Рисунок сына заставил меня задуматься и остановиться. В такой семье ребёнка не вытащишь из скорлупы. Неужели я окружила себя броней и защищаюсь? От кого? С кем я воюю?
Это время запомнилось внутренним вызовом всему миру: пусть у нас больной ребёнок, но мы — обычная семья. Стали чаще покупать что-то, потому что это было у всех. Деление на «мы» и «они» оставалось. Осталось и сейчас. Но сейчас в категорию «они» входят чиновники, а тогда — весь мир.
В Центре лечебной педагогики учили не столько сына, сколько меня. Учили просто любить его, учили тому же, чему «учил» меня он сам. Но педагоги были более компетентны, они заставили меня остановиться: «Я запрещаю Вам делать с ним домашнее задание. Не надо ничем с ним заниматься. Отдохните». А потом мне показывали его рисунки, рассказывали, что он, оказывается, это умеет, и ещё это, и то. Росла уверенность в его способностях. Росла надежда. Росло доверие к сыну.
Мы пошли в школу. Жизнь стала входить в обычное русло. Правда, школьная учительница сразу не понравилась: она глядела на сына с жалостью, замешанной на презрении. Может, это мне только казалось? Но это высокомерие, это нежелание с ним заниматься… «Ваш ребёнок быстро устаёт. Три урока по 40 минут с ним — очень много. Будем заниматься два урока по 30 минут» (а в Центре он занимался по три часа и не хотел уходить оттуда!). Других педагогов не было. Приходилось терпеть. Но недовольство нарастало. «У вас очень тяжёлый ребёнок». — «Вы не видели действительно тяжёлых детей!»
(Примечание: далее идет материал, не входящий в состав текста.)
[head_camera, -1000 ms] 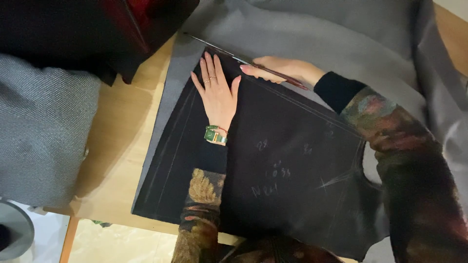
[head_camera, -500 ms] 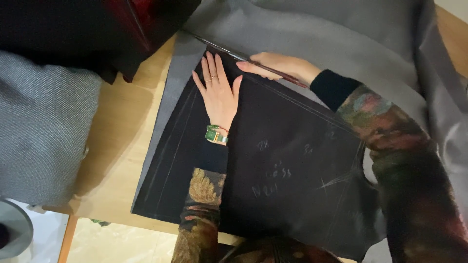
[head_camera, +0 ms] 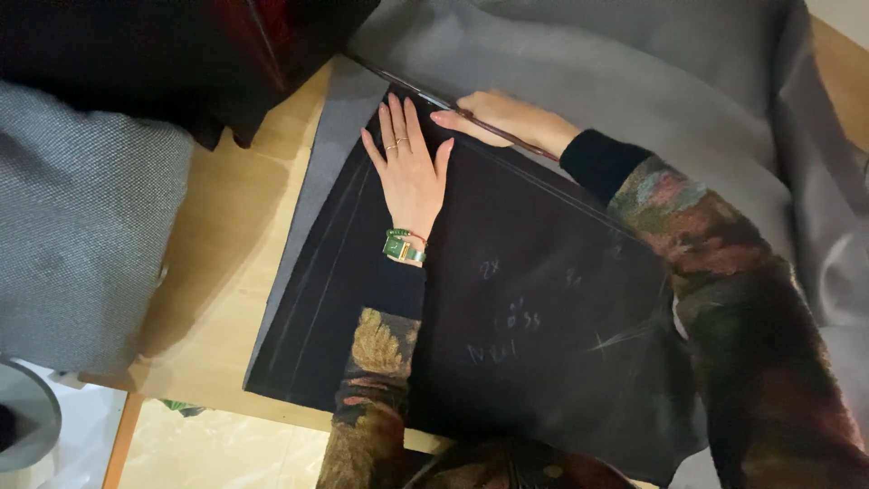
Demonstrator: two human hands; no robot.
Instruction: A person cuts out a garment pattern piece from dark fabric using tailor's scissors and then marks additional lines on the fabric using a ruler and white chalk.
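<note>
A wooden table carried a broad spread of grey fabric, and on it lay a black pattern piece with faint chalk marks, its far edge running from the centre toward the right. The left hand lay flat on that piece near its far left corner, fingers spread and pressing down. The right hand rested just beyond the edge, pinching a thin dark marking tool that lay along it. If the flat hand eased, I judged the piece could slide on the soft cloth and the traced line would wander; a steep tool might drag the grey fabric into a pucker. Against 1 second earlier, little differed: both hands sat where they had, the right perhaps a touch nearer the corner.
</note>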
Слава Богу, подвернулся случай, и сейчас у сына другая школа и другая учительница.
Иногда думалось: может, зря бегаю, может, само отрастёт, зарастёт и исправится. Но, словно заведённая юла, я уже не могла остановиться.
Все постепенно успокаивалось. Появилось время. И осознание того, что мой сын — это не вся моя жизнь. Я знакомилась с другими такими же семьями. И случайно познакомилась с Мишкой. На год старше Жени, он во всех своих проявлениях ужасно походил на моего сына в шестилетнем–семилетнем возрасте, до начала занятий. Но с тех пор прошло четыре года, и Женя уже изменился. А Мишка был на том, давнем уровне. «Хорошо, что езжу. Все правильно!» — подумалось мне.